## [WORK TO COMPLETE]
Precise copying is required. Return the data below in full.

(GIVEN DATA)

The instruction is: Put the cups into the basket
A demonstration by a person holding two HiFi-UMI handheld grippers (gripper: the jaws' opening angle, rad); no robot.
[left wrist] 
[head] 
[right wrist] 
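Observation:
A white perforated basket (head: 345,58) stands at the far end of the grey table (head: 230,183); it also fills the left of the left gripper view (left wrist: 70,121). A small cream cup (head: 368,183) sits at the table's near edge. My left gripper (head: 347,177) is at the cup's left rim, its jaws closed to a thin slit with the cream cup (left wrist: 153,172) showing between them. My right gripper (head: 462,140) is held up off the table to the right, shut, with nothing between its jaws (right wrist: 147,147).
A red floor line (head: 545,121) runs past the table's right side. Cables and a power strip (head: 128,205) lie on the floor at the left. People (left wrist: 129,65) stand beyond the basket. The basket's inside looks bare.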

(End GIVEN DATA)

## [YOUR SOLUTION]
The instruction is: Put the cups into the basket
A demonstration by a person holding two HiFi-UMI handheld grippers (gripper: the jaws' opening angle, rad); no robot.
[left wrist] 
[head] 
[right wrist] 
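Observation:
A white perforated basket (head: 345,58) stands at the far end of the grey table (head: 230,183); it also fills the left of the left gripper view (left wrist: 70,121). A small cream cup (head: 368,183) sits at the table's near edge. My left gripper (head: 347,177) is at the cup's left rim, its jaws closed to a thin slit with the cream cup (left wrist: 153,172) showing between them. My right gripper (head: 462,140) is held up off the table to the right, shut, with nothing between its jaws (right wrist: 147,147).
A red floor line (head: 545,121) runs past the table's right side. Cables and a power strip (head: 128,205) lie on the floor at the left. People (left wrist: 129,65) stand beyond the basket. The basket's inside looks bare.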

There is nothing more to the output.